**INSTRUCTIONS FOR THE TASK**: Look at each line of the listing. Copy those that hold the string "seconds".

======

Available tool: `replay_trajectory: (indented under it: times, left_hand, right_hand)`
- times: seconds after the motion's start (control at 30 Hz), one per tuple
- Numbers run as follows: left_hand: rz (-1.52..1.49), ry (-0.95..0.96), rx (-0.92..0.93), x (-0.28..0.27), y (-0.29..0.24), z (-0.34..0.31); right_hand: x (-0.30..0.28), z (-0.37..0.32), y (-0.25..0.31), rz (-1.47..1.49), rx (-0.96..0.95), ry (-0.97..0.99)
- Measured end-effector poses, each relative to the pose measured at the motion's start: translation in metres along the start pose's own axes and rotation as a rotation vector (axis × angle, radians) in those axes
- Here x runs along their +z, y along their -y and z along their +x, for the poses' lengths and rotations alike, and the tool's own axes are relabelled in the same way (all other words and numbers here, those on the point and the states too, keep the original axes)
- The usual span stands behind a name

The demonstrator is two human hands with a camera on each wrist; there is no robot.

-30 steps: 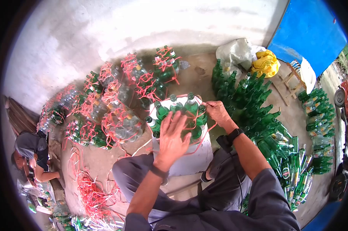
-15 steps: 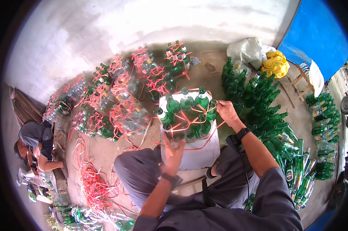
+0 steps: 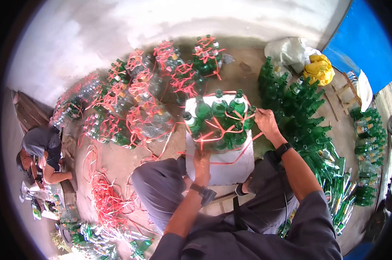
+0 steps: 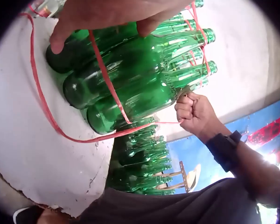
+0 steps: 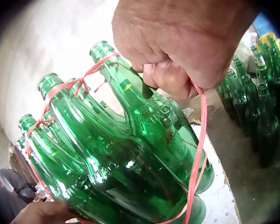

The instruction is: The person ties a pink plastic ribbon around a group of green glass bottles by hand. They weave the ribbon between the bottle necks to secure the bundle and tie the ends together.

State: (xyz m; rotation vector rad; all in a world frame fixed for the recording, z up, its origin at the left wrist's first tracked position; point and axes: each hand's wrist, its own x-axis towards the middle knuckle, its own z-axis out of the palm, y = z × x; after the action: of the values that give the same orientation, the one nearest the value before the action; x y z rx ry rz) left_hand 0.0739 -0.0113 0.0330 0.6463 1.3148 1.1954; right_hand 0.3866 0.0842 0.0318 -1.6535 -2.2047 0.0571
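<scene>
Some tension, I'm guessing, is why the right hand (image 3: 267, 122) is clamping red strap (image 5: 203, 116); the left hand (image 4: 109, 11), fingers apart, is likely steadying bottles (image 4: 135, 63).

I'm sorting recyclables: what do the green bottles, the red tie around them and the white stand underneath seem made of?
Green bottles: glossy glass, by see-through walls, sharp highlights and raised lettering.
Red tie: probably plastic ribbon, flat, slightly shiny.
White stand: unclear; perhaps painted board, matte with chipped edges.

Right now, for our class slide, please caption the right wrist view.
A right hand grips a red strip beside green bottles looped together at their necks.
</scene>
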Motion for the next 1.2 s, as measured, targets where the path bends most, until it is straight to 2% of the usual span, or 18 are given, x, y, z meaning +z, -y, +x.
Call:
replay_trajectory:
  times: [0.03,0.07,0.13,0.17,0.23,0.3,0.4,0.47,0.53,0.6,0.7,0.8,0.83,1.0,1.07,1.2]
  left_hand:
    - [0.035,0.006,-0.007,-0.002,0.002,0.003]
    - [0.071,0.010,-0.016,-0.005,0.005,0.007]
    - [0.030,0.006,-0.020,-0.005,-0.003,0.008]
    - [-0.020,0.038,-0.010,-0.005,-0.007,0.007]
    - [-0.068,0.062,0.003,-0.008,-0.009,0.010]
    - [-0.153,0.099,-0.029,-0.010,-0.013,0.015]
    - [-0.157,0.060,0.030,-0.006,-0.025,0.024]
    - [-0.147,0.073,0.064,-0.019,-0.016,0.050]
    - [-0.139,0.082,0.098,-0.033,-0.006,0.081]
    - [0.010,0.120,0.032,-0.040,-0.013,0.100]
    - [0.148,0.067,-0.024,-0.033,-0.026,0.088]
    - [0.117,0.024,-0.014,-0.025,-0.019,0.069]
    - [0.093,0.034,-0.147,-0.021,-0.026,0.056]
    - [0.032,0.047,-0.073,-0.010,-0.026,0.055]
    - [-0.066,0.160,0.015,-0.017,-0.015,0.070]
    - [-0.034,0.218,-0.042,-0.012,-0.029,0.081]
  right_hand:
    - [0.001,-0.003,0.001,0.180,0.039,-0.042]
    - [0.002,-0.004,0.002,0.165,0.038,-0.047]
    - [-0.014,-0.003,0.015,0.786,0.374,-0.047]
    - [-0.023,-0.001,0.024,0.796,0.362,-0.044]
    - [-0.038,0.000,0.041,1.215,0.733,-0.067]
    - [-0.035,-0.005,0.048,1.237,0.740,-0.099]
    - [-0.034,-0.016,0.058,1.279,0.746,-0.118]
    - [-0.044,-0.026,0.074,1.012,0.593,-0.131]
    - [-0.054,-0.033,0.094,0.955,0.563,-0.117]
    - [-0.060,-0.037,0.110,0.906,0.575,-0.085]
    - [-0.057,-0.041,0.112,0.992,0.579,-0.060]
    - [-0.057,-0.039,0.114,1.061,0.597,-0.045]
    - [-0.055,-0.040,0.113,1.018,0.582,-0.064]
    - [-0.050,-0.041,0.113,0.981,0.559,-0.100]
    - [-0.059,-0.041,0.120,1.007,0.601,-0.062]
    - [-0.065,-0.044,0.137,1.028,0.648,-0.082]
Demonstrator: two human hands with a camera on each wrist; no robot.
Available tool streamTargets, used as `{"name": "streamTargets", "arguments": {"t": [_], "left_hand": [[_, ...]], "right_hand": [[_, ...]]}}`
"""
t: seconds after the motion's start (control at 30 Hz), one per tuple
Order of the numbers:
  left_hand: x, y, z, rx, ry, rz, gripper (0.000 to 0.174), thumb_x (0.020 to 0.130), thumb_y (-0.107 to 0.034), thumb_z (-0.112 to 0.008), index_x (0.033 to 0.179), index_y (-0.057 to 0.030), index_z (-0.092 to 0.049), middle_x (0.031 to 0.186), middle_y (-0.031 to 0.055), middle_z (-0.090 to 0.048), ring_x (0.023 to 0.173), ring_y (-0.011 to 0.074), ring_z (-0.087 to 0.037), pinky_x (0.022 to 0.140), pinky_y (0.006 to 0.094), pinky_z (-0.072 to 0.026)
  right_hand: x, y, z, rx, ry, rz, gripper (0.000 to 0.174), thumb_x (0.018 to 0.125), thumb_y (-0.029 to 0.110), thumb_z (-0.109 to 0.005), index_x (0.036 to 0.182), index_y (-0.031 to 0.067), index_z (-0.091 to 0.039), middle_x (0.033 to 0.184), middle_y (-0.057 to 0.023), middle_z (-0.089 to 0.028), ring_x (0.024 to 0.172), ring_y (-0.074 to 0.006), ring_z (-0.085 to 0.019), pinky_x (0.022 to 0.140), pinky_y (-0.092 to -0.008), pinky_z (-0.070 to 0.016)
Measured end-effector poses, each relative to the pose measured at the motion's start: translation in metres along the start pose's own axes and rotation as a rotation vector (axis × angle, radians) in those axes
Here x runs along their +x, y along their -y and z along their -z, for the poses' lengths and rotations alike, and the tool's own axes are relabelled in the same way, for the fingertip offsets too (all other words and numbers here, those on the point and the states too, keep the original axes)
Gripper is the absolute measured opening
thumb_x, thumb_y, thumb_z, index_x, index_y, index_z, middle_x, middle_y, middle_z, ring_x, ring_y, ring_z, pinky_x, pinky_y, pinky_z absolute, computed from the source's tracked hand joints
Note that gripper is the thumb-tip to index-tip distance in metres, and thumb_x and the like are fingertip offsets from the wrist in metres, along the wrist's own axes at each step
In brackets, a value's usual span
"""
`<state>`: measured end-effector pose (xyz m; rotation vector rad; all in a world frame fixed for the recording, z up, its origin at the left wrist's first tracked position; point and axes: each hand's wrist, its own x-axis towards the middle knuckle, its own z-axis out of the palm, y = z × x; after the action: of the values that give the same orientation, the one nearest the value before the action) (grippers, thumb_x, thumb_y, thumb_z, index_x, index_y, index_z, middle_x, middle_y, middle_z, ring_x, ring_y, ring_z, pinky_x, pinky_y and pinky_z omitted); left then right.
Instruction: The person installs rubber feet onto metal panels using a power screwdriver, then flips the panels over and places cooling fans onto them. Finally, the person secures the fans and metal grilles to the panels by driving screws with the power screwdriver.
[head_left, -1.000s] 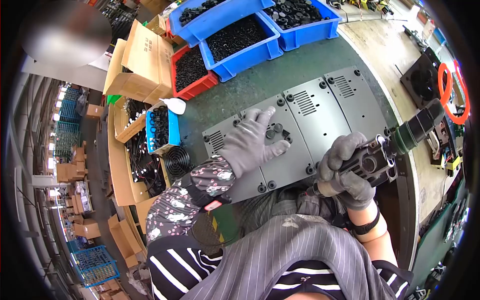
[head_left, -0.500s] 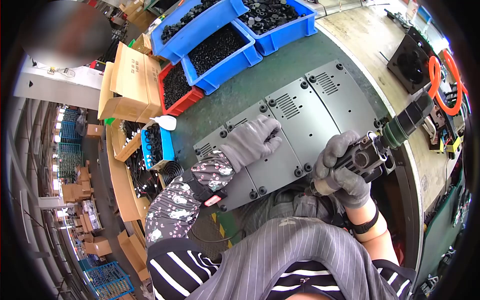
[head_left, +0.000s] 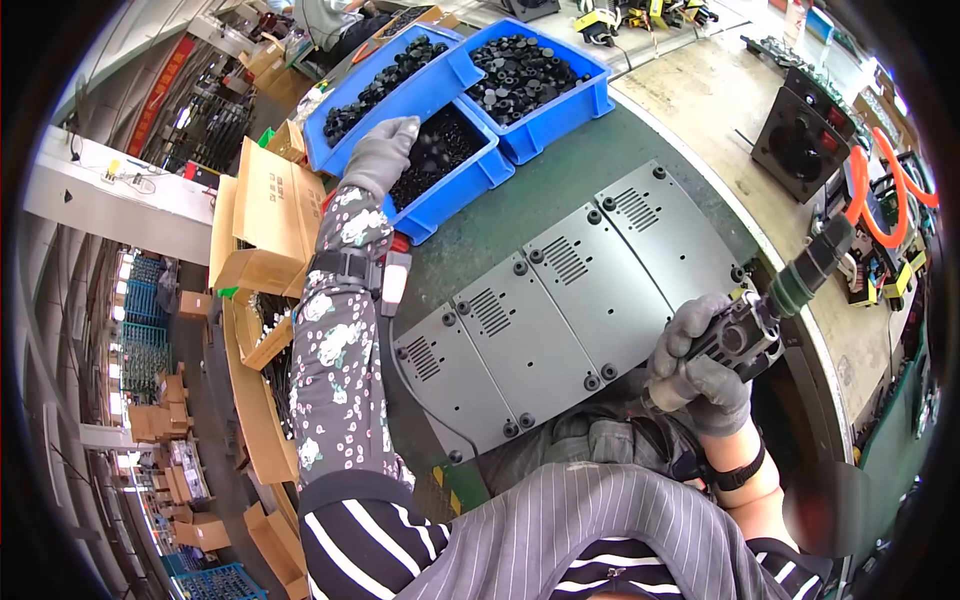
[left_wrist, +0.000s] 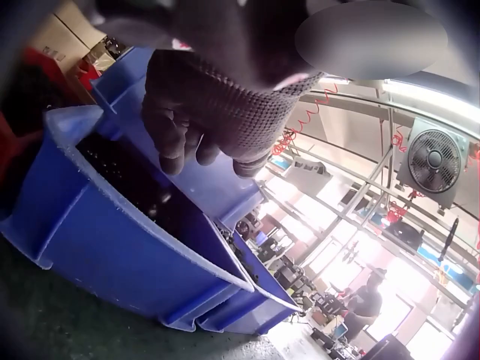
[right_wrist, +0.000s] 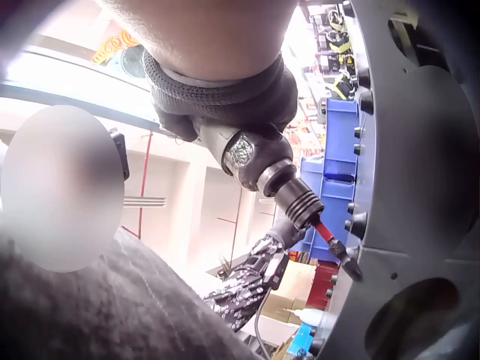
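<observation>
My gloved left hand [head_left: 383, 157] is over the blue bin of small black parts [head_left: 445, 150]; in the left wrist view its fingers hang down, with blurred specks below. Gripped in my gloved right hand [head_left: 705, 365] is a power driver [head_left: 745, 325]. Its red-and-dark bit [right_wrist: 337, 250] points toward the grey panels in the right wrist view. Four grey slotted metal panels [head_left: 560, 320] lie side by side on the green surface, with black round feet [head_left: 536, 256] near their corners.
Another blue bin [head_left: 550, 135] holds round black pieces, and a tilted blue bin [head_left: 330, 150] stands beside it. Cardboard boxes [head_left: 275, 205] are at the left. A black fan unit [head_left: 795, 150] and orange coiled tubing [head_left: 858, 190] lie at the right.
My left hand has moved off the panels, up and left to the bin. The loose round pieces once beside it no longer lie on the panel. My right hand still holds the driver.
</observation>
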<state>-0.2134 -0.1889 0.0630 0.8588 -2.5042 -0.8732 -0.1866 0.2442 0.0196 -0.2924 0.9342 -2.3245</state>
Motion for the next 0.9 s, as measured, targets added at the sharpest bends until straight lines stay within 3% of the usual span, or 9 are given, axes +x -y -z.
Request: {"name": "streamTargets", "arguments": {"t": [0.03, 0.13, 0.2, 0.37, 0.5, 0.6, 0.7, 0.8, 0.9], "left_hand": [[-0.017, -0.014, 0.004, 0.015, 0.067, 0.202, 0.045, 0.087, -0.040, -0.057, 0.115, -0.0056, -0.060, 0.103, 0.0151, -0.065, 0.098, 0.0242, -0.061, 0.087, 0.0319, -0.0454], [-0.035, 0.007, 0.002, 0.157, 0.002, 0.005, 0.041, 0.087, -0.036, -0.056, 0.113, -0.0053, -0.060, 0.109, 0.0144, -0.064, 0.104, 0.0240, -0.059, 0.090, 0.0319, -0.0437], [-0.071, 0.002, 0.004, 0.237, -0.088, -0.171, 0.036, 0.086, -0.031, -0.057, 0.111, -0.0056, -0.062, 0.108, 0.0128, -0.064, 0.103, 0.0230, -0.060, 0.091, 0.0314, -0.0437], [-0.146, 0.004, 0.011, 0.174, -0.030, -0.134, 0.025, 0.082, -0.021, -0.063, 0.103, -0.0064, -0.066, 0.097, 0.0122, -0.066, 0.085, 0.0227, -0.064, 0.079, 0.0309, -0.0494], [-0.172, 0.010, 0.015, 0.163, -0.068, -0.289, 0.021, 0.083, -0.015, -0.062, 0.102, -0.0055, -0.065, 0.095, 0.0126, -0.066, 0.084, 0.0221, -0.064, 0.077, 0.0307, -0.0489], [-0.206, 0.022, -0.001, 0.005, 0.077, -0.135, 0.022, 0.084, -0.006, -0.059, 0.104, 0.0008, -0.062, 0.101, 0.0116, -0.064, 0.093, 0.0196, -0.060, 0.082, 0.0292, -0.0472], [-0.239, 0.021, -0.004, -0.066, 0.149, 0.018, 0.022, 0.085, -0.002, -0.054, 0.106, 0.0025, -0.061, 0.102, 0.0090, -0.064, 0.093, 0.0169, -0.059, 0.082, 0.0275, -0.0472], [-0.283, -0.001, 0.004, -0.407, 0.352, 0.366, 0.021, 0.086, -0.004, -0.053, 0.105, 0.0007, -0.062, 0.091, 0.0038, -0.063, 0.072, 0.0056, -0.052, 0.062, 0.0187, -0.0427], [-0.323, -0.002, 0.017, -0.571, 0.732, 0.420, 0.022, 0.085, -0.009, -0.057, 0.103, 0.0029, -0.062, 0.084, 0.0033, -0.062, 0.066, 0.0059, -0.052, 0.060, 0.0182, -0.0424]], "right_hand": [[0.000, 0.003, 0.002, 0.038, 0.001, 0.020, 0.037, 0.063, 0.011, -0.075, 0.089, 0.0037, -0.050, 0.076, -0.0055, -0.053, 0.066, -0.0195, -0.059, 0.059, -0.0312, -0.0522], [0.001, 0.023, 0.018, -0.068, -0.048, 0.124, 0.038, 0.064, 0.013, -0.075, 0.090, 0.0050, -0.048, 0.076, -0.0050, -0.052, 0.065, -0.0182, -0.058, 0.056, -0.0308, -0.0514], [-0.001, 0.040, 0.039, -0.233, -0.111, 0.213, 0.037, 0.068, 0.015, -0.071, 0.094, 0.0079, -0.046, 0.079, -0.0032, -0.049, 0.066, -0.0157, -0.054, 0.052, -0.0308, -0.0479], [-0.011, 0.080, 0.103, -0.330, -0.253, 0.306, 0.042, 0.074, 0.015, -0.063, 0.111, 0.0104, -0.043, 0.089, -0.0020, -0.045, 0.077, -0.0142, -0.048, 0.068, -0.0275, -0.0439], [-0.007, 0.088, 0.138, -0.541, -0.365, 0.491, 0.040, 0.077, 0.012, -0.061, 0.113, 0.0084, -0.046, 0.087, -0.0027, -0.048, 0.075, -0.0120, -0.049, 0.064, -0.0252, -0.0431], [-0.012, 0.089, 0.142, -0.658, -0.578, 0.448, 0.034, 0.078, 0.008, -0.060, 0.111, 0.0052, -0.050, 0.078, -0.0022, -0.052, 0.066, -0.0092, -0.050, 0.057, -0.0227, -0.0422], [0.000, 0.073, 0.159, -0.696, -0.519, 0.614, 0.026, 0.075, -0.003, -0.060, 0.098, 0.0055, -0.052, 0.075, -0.0026, -0.053, 0.056, -0.0077, -0.050, 0.049, -0.0216, -0.0409], [-0.003, 0.060, 0.166, -0.716, -0.454, 0.445, 0.022, 0.076, -0.003, -0.060, 0.096, 0.0036, -0.053, 0.080, -0.0054, -0.055, 0.067, -0.0092, -0.054, 0.059, -0.0233, -0.0445], [0.001, 0.051, 0.175, -1.047, -0.381, 0.590, 0.025, 0.073, 0.001, -0.064, 0.097, 0.0020, -0.055, 0.086, -0.0064, -0.057, 0.076, -0.0137, -0.055, 0.070, -0.0268, -0.0458]]}}
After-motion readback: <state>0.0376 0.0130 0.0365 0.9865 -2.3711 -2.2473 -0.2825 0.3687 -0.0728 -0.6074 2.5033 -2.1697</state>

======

**WRITTEN ANSWER**:
- times: seconds after the motion's start (control at 30 Hz), one per tuple
t: seconds after the motion's start (control at 30 Hz), one per tuple

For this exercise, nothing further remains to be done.